Non è da tutti avere 19 anni e ritrovarsi ad aprire i concerti del Club Life College Invasion Tour di Tiësto di fronte a decine di migliaia di persone. Ma Porter Robinson non è uno qualunque: nello stesso anno, infatti, firma un one-EP deal con l’etichetta di Skrillex (OWSLA) e rilascia quello che per molti electro-houser è diventato una pietra miliare del genere. Per (s)fortuna nella vita si cambia e dopo 3 anni l’oramai 22enne (dopo aver co-prodotto Clarity di ZEDD, vincitrice di un Grammy’s) ritorna sulla scena durante la notte degli Oscar 2014 con il brano Sea Of Voices, riuscendo addirittura ad arrivare tra i trending topics mondiali di Twitter durante quella notte. Il cambiamento è radicale: il brano ricorda (fin troppo) Intro degli M83 e il cuore ci batte fortissimo perché, anche se siamo tornati indietro di qualche anno, la favola di Hurry Up, We’re Dreaming non potrà mai finire.
Il disco è graficamente riproducibile come due sinusoidi opposte (una EDM, l’altra synth-pop) che viaggiano lontane, incontrandosi solo in alcuni punti, perfettamente intervallati tra di loro: Lionhearted, Fellow Feeling e Goodbye To A World sono potenti inni electro-rave mentre Hear The Bells, Sea Of Voices e Years Of War sono l’essenza del synth-pop degli ultimi 3 anni. Il resto dell’album sono quei punti di incontro tra i due generi dove la potente cassa dritta del Tomorrowland si mischia al rumoroso shoegaze dei sintetizzatori, che talvolta arrivano a sfiorare la downtempo di Flume in Natural Light.
Non solo dj e produttore, ma anche cantante; si, perché Porter decide di prendere il microfono e duettare con un nostalgica voce robotica creata con Vocaloid, sintetizzatore di voci della Yamaha usato molto nel mondo dei manga. Questa non è l’unica reminiscenza al Giappone: infatti Flicker presenta una lirica completamente in Giapponese, le grafiche lo-fi/low-poly che accompagnavano quotidianamente il countdown dell’uscita dell’album erano ispirati al paese nipponico e tantissimi suoni nell’album sembrano essere stati tirati fuori da un qualunque videogame per Game Boy di metà anni ’90 (Divinity su tutte).
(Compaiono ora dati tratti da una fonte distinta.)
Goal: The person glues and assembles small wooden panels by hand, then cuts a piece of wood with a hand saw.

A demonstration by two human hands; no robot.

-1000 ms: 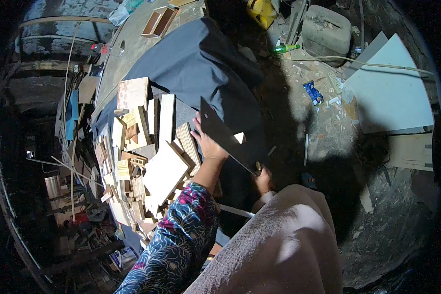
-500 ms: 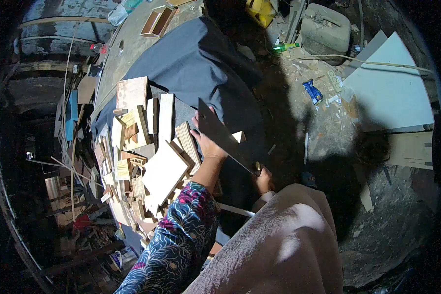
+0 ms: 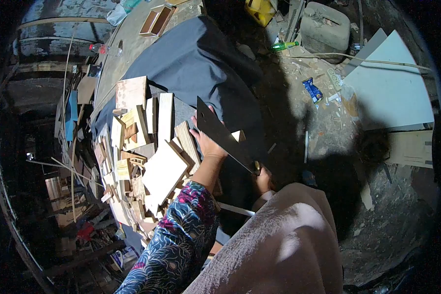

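Note:
A handsaw (image 3: 219, 132) slants over the dark cloth, its toothed edge on the lower left. My right hand (image 3: 264, 180) is closed round its handle, close to my body. Behind the blade's far part is my left hand (image 3: 209, 146), its fingers showing past both edges of the metal; the blade appears to rest against it and hides the palm. A small pale wood piece (image 3: 238, 136) sticks out just right of the blade. Left of my left hand lie a ridged wood strip (image 3: 187, 147) and a bright square board (image 3: 165, 172).
Wood offcuts (image 3: 132, 132) are heaped on the left of the cloth-covered table (image 3: 181, 56). A divided wooden box (image 3: 157, 22) and a clear bottle (image 3: 105, 49) lie farther off. On the right, the littered floor holds a blue wrapper (image 3: 312, 90), green bottle (image 3: 285, 46) and white panel (image 3: 394, 85).
The saw blade has tilted slightly, so its teeth show more plainly now. Both hands stay in nearly the same place.

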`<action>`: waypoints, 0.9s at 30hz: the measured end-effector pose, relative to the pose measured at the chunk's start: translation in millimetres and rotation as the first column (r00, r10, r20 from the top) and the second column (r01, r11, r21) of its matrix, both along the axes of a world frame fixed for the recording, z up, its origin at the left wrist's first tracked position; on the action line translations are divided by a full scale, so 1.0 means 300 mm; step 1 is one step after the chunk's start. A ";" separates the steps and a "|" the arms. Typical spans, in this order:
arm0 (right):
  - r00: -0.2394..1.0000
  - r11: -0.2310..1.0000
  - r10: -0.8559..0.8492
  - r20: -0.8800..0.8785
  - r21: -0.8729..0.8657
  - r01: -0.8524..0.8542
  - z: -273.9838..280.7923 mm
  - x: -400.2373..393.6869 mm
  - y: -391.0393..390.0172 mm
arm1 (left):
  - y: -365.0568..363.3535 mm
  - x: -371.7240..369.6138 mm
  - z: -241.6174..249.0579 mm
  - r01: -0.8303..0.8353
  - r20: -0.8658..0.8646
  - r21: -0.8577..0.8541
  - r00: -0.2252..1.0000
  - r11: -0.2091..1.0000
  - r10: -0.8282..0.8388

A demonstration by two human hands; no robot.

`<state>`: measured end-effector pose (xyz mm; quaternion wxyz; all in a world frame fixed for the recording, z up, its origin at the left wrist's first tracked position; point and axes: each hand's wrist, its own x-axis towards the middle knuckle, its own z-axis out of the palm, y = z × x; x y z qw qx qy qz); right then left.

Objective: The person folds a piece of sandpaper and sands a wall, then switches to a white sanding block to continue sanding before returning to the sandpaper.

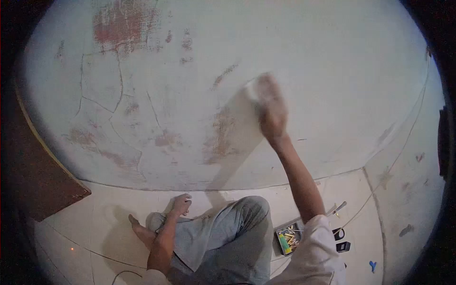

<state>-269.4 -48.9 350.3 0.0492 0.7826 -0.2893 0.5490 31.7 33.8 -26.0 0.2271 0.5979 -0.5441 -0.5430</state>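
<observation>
My right hand (271, 107) is stretched out to the wall (332, 95), smeared by motion. A whitish flat piece (251, 90) shows along its left edge, pressed between the fingers and the wall; its kind is too blurred to tell. Bare reddish-brown patches (219, 135) and cracks mark the pale wall surface to the left. Down by my bent knee, my left hand (181, 205) rests with its fingers curled in. Whatever may be inside those fingers is hidden.
Beside my right thigh sits an open tray (288, 239) of small mixed items. Near it lie a black box (343, 246) and a blue item (373, 266) on the tiled floor. A brown panel (42, 166) stands at left. A thin cable (384, 178) runs along the right.
</observation>
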 end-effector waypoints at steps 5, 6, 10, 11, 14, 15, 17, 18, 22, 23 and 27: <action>0.851 0.840 -0.409 -0.329 -0.499 0.211 -0.040 0.069 0.006 | 0.022 -0.013 0.038 0.005 0.007 0.008 1.000 1.000 -0.005; 0.870 0.866 -0.355 -0.343 -0.471 0.168 -0.023 0.036 0.001 | 0.005 -0.019 -0.001 -0.003 0.031 0.021 1.000 1.000 0.002; 0.902 0.829 -0.323 0.288 -0.373 0.416 0.052 0.077 0.038 | 0.026 -0.019 -0.049 -0.089 -0.038 -0.032 0.995 0.996 0.087; 0.915 0.836 -0.398 -0.062 -0.436 0.334 0.015 0.069 0.041 | 0.025 -0.015 -0.031 -0.048 0.000 -0.023 0.999 0.999 0.048; 0.900 0.835 -0.386 -0.204 -0.493 0.246 0.020 0.029 0.005 | 0.025 -0.013 0.004 -0.034 0.032 -0.030 0.999 0.999 0.035; 0.942 0.815 -0.334 -0.012 -0.506 0.283 0.028 0.020 -0.005 | 0.021 -0.016 0.016 -0.037 0.015 -0.047 0.999 0.998 0.038; 0.931 0.858 -0.342 -0.129 -0.448 0.253 0.002 0.036 -0.001 | 0.037 -0.024 0.032 -0.021 0.013 -0.022 1.000 1.000 0.021; 0.910 0.891 -0.345 -0.230 -0.386 0.240 -0.015 0.049 0.011 | 0.043 -0.018 0.033 -0.008 0.047 -0.022 0.999 1.000 0.009; 0.905 0.833 -0.397 -0.151 -0.472 0.287 0.037 0.013 -0.008 | 0.006 -0.016 0.007 -0.005 0.021 -0.003 1.000 1.000 0.005; 0.926 0.796 -0.339 0.166 -0.474 0.377 0.053 0.002 -0.026 | 0.000 -0.020 0.004 0.015 0.016 -0.005 1.000 1.000 -0.015; 0.814 0.952 -0.298 -0.498 -0.220 0.214 -0.017 0.007 0.021 | 0.016 -0.018 0.006 0.042 0.020 0.030 0.999 0.999 -0.043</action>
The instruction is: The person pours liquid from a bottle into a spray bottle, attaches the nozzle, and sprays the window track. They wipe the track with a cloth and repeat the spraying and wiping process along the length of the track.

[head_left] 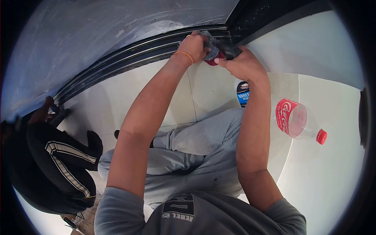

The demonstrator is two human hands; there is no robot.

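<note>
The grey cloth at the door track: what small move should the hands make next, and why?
Probably slide the grey cloth further along the dark track. The left hand presses it at the track's end, and the right hand steadies a dark object beside it.

The red object (211, 61) under the crumpled grey cloth (208, 42) shows only a sliver, too little to name. The left hand (194, 46) buries its fingertips in that cloth; the right hand (242, 64) hides its palm side. The blue-and-black labelled container (243, 94) sits half behind the right forearm, print unreadable. A second person in black striped trousers (58, 164) is cut off at the left edge.
</note>
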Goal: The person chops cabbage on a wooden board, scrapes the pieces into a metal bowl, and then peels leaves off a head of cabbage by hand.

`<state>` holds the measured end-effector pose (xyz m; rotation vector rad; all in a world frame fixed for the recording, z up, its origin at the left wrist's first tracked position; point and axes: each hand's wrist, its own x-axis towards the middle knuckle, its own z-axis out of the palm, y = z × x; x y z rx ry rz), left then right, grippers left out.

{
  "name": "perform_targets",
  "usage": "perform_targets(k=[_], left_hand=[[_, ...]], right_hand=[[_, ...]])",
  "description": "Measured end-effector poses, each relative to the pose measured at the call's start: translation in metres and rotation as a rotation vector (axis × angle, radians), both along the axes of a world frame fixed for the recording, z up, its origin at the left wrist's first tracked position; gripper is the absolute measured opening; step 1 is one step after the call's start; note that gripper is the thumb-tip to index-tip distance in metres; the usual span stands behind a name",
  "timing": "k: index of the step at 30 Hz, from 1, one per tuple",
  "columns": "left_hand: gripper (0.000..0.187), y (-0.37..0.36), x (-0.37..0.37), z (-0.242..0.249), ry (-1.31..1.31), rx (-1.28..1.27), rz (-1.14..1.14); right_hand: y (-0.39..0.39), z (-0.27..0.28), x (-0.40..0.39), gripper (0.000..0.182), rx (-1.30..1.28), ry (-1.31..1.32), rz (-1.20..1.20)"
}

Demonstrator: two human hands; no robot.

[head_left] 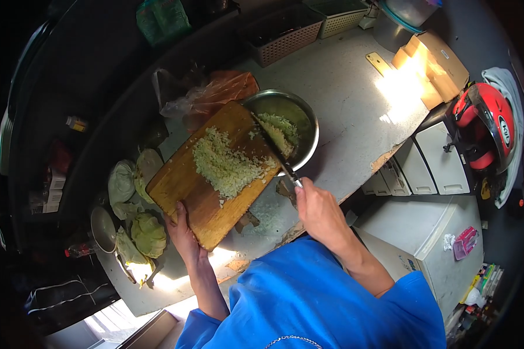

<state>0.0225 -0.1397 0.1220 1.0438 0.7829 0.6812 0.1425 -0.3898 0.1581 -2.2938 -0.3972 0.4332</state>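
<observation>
My left hand (186, 235) grips the near left end of a wooden cutting board (198, 212), its thumb on top. Across the board lies a heap of finely chopped pale green cabbage (224, 163). The board's far end rests over or against the rim of a metal bowl (313, 136), which holds more chopped cabbage (280, 125). In my right hand (320, 212) is the handle of a knife (273, 146). Its dark blade lies across the board's far end, beside the bowl's opening.
Cabbage heads (148, 234) and a pale bowl (103, 229) are at the left. An orange plastic bag (230, 87) lies behind the board. Baskets (285, 43), a phone (378, 63) and cardboard boxes (439, 58) stand along the back. A red helmet (489, 119) is at right.
</observation>
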Motion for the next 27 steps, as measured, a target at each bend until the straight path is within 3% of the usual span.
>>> perform_targets(k=[5, 9, 11, 14, 20, 27], left_hand=[[0.051, 0.002, 0.000, -0.004, -0.012, 0.016, 0.007], [0.053, -0.001, 0.001, 0.000, -0.019, -0.007, 0.022], [0.053, -0.003, 0.002, 0.003, -0.015, -0.018, 0.034], [0.051, -0.005, 0.002, 0.005, -0.003, -0.016, 0.068], [0.049, -0.008, 0.004, 0.006, -0.033, 0.011, 0.040], [0.054, -0.008, 0.004, 0.006, -0.071, -0.027, 0.017]], right_hand=[[-0.021, -0.007, 0.014, 0.025, -0.017, -0.126, -0.074], [-0.031, -0.001, 0.019, 0.024, 0.002, -0.017, 0.017], [-0.031, -0.018, 0.022, 0.022, -0.018, -0.104, -0.033], [-0.023, -0.001, 0.020, 0.021, 0.018, -0.059, -0.048], [0.016, 0.034, -0.021, 0.025, 0.164, -0.017, 0.253], [0.037, 0.008, -0.037, 0.026, 0.154, -0.017, 0.304]])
Un album che non inventa niente, nonostante l’autore abbia definito la sua musica nu-EDM, che manca di pezzi davvero fuori categoria, ma che comunque risulta orecchiabile e che si può accodare alla lunga lista di album synth-pop (con le sue sfumature) decenti usciti negli ultimi anni (CHVRCHES, Passion Pit, I Break Horses, Niki And The Dove). Bravo Porter, sei cresciuto e hai sfanculato pure tu quel coglione di Skrillex.